The late George Porter saw the show and persuaded the Arts Club to bring it to Chicago. Thus the blue-blooded aristocrat (one of the ancestral Storrs gave the plat on which Dartmouth College stands) came back to his home town as a branded “red.” The New York sensation was duplicated here.
Since then, the fame of Storrs has spread in Chicago where his “Ceres” stands atop the Board of Trade building, and where his colossal figure of “Science” was observed by the millions who attended A Century of Progress and strolled southward along the Avenue of Flags; in New York, where the Societe Anonyme took him up and make a hero of him; and in Paris where he moves in the high exclusive circles of “moderns.”

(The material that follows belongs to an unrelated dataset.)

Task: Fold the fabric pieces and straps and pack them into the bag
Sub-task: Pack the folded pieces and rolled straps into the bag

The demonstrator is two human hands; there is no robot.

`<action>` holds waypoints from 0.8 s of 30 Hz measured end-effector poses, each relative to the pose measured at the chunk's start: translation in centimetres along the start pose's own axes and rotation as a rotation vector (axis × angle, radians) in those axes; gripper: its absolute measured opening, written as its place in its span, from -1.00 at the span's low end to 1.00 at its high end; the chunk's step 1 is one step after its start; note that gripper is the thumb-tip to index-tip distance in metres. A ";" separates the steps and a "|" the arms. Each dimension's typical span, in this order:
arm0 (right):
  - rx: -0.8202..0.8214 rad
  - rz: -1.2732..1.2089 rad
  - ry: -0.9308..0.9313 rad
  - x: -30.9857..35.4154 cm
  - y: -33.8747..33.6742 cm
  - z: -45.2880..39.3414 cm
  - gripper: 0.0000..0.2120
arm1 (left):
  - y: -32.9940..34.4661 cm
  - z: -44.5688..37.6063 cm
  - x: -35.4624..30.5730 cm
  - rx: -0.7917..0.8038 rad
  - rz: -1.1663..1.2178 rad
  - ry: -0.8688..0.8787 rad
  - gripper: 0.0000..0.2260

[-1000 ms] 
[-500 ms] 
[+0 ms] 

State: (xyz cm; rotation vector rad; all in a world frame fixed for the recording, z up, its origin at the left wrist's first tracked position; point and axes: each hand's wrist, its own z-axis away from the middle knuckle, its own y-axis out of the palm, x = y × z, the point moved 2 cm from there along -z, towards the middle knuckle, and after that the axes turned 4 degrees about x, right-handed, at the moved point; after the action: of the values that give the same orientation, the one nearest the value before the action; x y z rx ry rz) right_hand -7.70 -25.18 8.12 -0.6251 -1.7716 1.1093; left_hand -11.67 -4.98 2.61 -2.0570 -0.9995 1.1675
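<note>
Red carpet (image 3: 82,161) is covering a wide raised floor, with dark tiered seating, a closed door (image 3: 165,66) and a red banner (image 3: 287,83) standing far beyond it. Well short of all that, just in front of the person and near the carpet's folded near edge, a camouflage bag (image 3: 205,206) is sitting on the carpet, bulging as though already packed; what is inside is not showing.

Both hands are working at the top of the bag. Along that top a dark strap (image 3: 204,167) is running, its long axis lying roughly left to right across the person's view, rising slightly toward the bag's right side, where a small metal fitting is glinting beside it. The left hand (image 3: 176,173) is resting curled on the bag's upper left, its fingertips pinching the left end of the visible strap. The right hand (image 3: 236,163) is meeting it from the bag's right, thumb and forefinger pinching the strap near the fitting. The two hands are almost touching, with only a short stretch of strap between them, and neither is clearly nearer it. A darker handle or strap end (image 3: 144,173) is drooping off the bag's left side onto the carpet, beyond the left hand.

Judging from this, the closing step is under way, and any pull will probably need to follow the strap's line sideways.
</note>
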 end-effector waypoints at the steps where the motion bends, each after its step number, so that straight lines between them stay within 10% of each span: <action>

Under his father’s will, he has to spend eight months of each year in America and hold American citizenship. The other four months he and Mrs. Storrs are back in Paris and London.
One of their hobbies is the modern ballet. They have never missed a premiere. They tell, amused, how Picasso appeared in a sweater in 1917 at the first performance in Paris of his “Parade.” But by the time of his opera “Trisolde,” he had blossomed into full dress suit.
Storrs resisted for seven years the will of his father and stayed in France. During those years, he made his living as a collector and salesman of antique sculpture. He unearthed in private collections in rural France some of the choicest pieces of twelfth and thirteenth century stone work know to present-day connoisseurs. Then he quit being a tradesman and entered into his inheritance.